-- Opening Marker --

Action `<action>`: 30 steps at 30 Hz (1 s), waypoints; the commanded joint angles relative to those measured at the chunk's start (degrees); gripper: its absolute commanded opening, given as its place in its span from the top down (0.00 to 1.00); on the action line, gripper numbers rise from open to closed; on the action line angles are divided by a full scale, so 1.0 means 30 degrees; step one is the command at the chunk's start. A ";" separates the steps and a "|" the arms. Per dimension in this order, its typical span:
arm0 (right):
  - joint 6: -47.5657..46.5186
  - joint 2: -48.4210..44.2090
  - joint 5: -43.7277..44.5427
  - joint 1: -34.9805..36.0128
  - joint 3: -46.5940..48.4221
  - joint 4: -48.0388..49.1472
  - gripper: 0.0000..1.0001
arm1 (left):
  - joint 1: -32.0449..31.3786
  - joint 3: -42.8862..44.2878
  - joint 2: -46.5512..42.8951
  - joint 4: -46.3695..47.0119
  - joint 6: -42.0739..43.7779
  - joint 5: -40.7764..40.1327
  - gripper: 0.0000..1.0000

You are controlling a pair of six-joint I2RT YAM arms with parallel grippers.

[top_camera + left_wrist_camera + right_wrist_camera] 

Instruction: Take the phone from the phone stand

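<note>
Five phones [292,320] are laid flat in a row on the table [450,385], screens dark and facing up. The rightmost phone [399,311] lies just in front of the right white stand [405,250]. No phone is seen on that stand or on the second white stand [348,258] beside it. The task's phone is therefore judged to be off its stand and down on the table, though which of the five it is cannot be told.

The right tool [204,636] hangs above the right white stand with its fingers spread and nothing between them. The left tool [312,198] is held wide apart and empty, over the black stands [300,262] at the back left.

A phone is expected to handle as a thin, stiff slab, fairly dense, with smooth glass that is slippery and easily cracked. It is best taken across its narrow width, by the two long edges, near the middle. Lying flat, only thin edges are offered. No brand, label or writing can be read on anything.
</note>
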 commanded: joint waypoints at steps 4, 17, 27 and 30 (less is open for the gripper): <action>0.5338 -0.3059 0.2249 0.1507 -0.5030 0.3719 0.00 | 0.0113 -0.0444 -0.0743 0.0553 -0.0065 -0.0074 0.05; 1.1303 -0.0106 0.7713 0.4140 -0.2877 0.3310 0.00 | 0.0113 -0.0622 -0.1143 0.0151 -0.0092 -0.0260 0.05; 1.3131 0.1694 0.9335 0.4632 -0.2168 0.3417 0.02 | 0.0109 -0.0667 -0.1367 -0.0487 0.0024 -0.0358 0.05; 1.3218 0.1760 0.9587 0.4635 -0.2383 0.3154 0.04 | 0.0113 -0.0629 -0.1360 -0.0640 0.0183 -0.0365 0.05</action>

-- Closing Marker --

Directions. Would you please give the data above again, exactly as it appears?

Result of this task.
Action `<action>`: 30 steps at 30 Hz (1 s), waypoints; the commanded joint angles relative to those measured at the chunk's start (degrees); gripper: its absolute commanded opening, given as its place in its span from the top down (0.00 to 1.00); on the action line, gripper numbers rise from open to closed; on the action line angles are divided by a full scale, so 1.0 means 30 degrees; step one is the command at the chunk's start. A ";" separates the steps and a "|" the arms. Per dimension in this order, its typical span:
arm0 (right):
  - joint 6: -47.5657..46.5186
  - joint 2: -48.4210..44.2090
  - joint 5: -43.7277..44.5427
  - joint 1: -34.9805..36.0128
  - joint 3: -46.5940..48.4221
  - joint 4: -48.0388..49.1472
  - gripper: 0.0000..1.0001
arm1 (left):
  - joint 1: -32.0449..31.3786
  - joint 3: -42.8862..44.2878
  - joint 2: -46.5512..42.8951
  - joint 4: -46.3695..47.0119
  - joint 6: -42.0739..43.7779
  - joint 5: -40.7764..40.1327
  - gripper: 0.0000..1.0000

You are controlling a pair of six-joint I2RT YAM arms with parallel grippers.

[top_camera + left_wrist_camera + right_wrist_camera] 

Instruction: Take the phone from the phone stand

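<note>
Five phones [292,320] are laid flat in a row on the table [450,385], screens dark and facing up. The rightmost phone [399,311] lies just in front of the right white stand [405,250]. No phone is seen on that stand or on the second white stand [348,258] beside it. The task's phone is therefore judged to be off its stand and down on the table, though which of the five it is cannot be told.

The right tool [204,636] hangs above the right white stand with its fingers spread and nothing between them. The left tool [312,198] is held wide apart and empty, over the black stands [300,262] at the back left.

A phone is expected to handle as a thin, stiff slab, fairly dense, with smooth glass that is slippery and easily cracked. It is best taken across its narrow width, by the two long edges, near the middle. Lying flat, only thin edges are offered. No brand, label or writing can be read on anything.
</note>
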 commanded: joint waypoints at steps 4, 17, 27 and 30 (less is open for the gripper): <action>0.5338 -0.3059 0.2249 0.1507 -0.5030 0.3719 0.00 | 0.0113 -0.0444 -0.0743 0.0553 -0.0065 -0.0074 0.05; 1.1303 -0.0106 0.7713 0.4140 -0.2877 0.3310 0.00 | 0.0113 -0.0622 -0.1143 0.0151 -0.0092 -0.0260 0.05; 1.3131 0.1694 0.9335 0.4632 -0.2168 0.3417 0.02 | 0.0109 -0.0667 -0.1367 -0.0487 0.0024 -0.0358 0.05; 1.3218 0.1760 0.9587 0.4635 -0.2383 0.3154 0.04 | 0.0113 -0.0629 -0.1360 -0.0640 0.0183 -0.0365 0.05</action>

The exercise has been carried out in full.